Scanning SQUID study of ferromagnetism and superconductivity in infinite-layer nickelates

Abstract

Infinite-layer nickelates R1-xSrxNiO2 (R = La, Pr, Nd) are a class of superconductors with structural similarities to cuprates. Although long-range antiferromagnetic order has not been observed for these materials, magnetic effects such as antiferromagnetic spin fluctuations and spin-glass behavior have been reported. Different experiments have drawn different conclusions about whether the pairing symmetry is s- or d wave. In this paper, we applied a scanning superconducting quantum interference device (SQUID) to probe the magnetic behavior of film samples of three infinite-layer nickelates (La0.85Sr0.15NiO2, Pr0.8Sr0.2NiO2, and Nd0.775Sr0.225NiO2) grown on SrTiO3 (STO), each with a nominal thickness of 20 unit cells. In all three films, we observed a ferromagnetic background. We also measured the magnetic susceptibility above the superconducting critical temperature in Pr0.8Sr0.2NiO2 and La0.85Sr0.15NiO2 and identified a non-Curie-Weiss dynamic susceptibility.
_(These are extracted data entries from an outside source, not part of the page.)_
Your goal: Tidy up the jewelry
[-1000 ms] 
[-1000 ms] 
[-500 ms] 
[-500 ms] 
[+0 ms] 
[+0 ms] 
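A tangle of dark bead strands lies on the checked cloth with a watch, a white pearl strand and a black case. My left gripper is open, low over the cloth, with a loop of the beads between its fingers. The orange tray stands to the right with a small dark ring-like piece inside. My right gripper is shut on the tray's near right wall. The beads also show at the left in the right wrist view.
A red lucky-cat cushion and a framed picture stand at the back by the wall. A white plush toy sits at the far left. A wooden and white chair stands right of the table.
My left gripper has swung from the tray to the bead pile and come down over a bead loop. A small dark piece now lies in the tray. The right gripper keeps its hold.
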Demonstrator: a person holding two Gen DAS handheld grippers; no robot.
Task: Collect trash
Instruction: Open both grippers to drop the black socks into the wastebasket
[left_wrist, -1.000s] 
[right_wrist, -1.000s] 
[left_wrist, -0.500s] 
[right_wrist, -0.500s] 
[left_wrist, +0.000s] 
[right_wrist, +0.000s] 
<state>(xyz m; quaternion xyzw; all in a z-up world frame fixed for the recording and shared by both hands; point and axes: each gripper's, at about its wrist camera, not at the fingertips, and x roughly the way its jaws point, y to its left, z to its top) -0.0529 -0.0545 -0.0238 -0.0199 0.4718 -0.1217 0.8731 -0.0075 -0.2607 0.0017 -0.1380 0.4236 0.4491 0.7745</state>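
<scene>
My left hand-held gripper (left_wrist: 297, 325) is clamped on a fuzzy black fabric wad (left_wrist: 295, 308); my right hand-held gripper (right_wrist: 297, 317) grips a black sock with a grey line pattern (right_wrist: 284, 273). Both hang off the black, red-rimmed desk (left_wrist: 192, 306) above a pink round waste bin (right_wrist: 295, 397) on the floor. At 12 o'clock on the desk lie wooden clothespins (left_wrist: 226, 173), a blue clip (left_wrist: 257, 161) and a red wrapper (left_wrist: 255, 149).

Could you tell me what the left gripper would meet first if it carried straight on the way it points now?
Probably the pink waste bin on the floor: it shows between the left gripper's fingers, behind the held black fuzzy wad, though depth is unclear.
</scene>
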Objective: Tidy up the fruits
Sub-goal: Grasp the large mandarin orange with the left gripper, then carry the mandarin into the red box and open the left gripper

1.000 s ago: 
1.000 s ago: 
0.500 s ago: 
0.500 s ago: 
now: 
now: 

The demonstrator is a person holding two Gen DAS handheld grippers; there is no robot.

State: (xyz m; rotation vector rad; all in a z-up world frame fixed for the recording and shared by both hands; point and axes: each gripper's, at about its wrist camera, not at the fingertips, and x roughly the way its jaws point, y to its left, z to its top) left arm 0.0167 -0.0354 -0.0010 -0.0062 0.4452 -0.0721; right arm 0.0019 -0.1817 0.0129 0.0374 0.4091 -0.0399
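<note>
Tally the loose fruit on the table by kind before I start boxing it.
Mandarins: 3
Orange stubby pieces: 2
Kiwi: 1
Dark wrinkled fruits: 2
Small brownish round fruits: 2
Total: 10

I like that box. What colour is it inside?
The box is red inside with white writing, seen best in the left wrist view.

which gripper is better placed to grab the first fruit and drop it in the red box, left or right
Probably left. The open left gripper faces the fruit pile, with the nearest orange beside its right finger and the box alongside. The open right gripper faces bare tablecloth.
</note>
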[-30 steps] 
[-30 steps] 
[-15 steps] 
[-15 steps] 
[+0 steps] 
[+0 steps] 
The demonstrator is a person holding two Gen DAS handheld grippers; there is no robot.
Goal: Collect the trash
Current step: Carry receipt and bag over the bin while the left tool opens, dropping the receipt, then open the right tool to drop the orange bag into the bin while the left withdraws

Both magnetic features are likely due to NiOx nanoparticles. Additionally, we investigated superconductivity in Pr0.8Sr0.2NiO2 and Nd0.775Sr0.225NiO2, which exhibited inhomogeneous diamagnetic screening. The superfluid density inferred from the diamagnetic susceptibility in relatively homogeneous regions shows T-linear behavior in both samples. Finally, we observed superconducting vortices in Nd0.775Sr0.225NiO2. We determined a Pearl length of 330 for Nd0.775Sr0.225NiO2 at 300 mK both from the strength of the diamagnetism and from the size and shape of the vortices. These results highlight the importance of considering NiOx particles when interpreting experimental results for these films.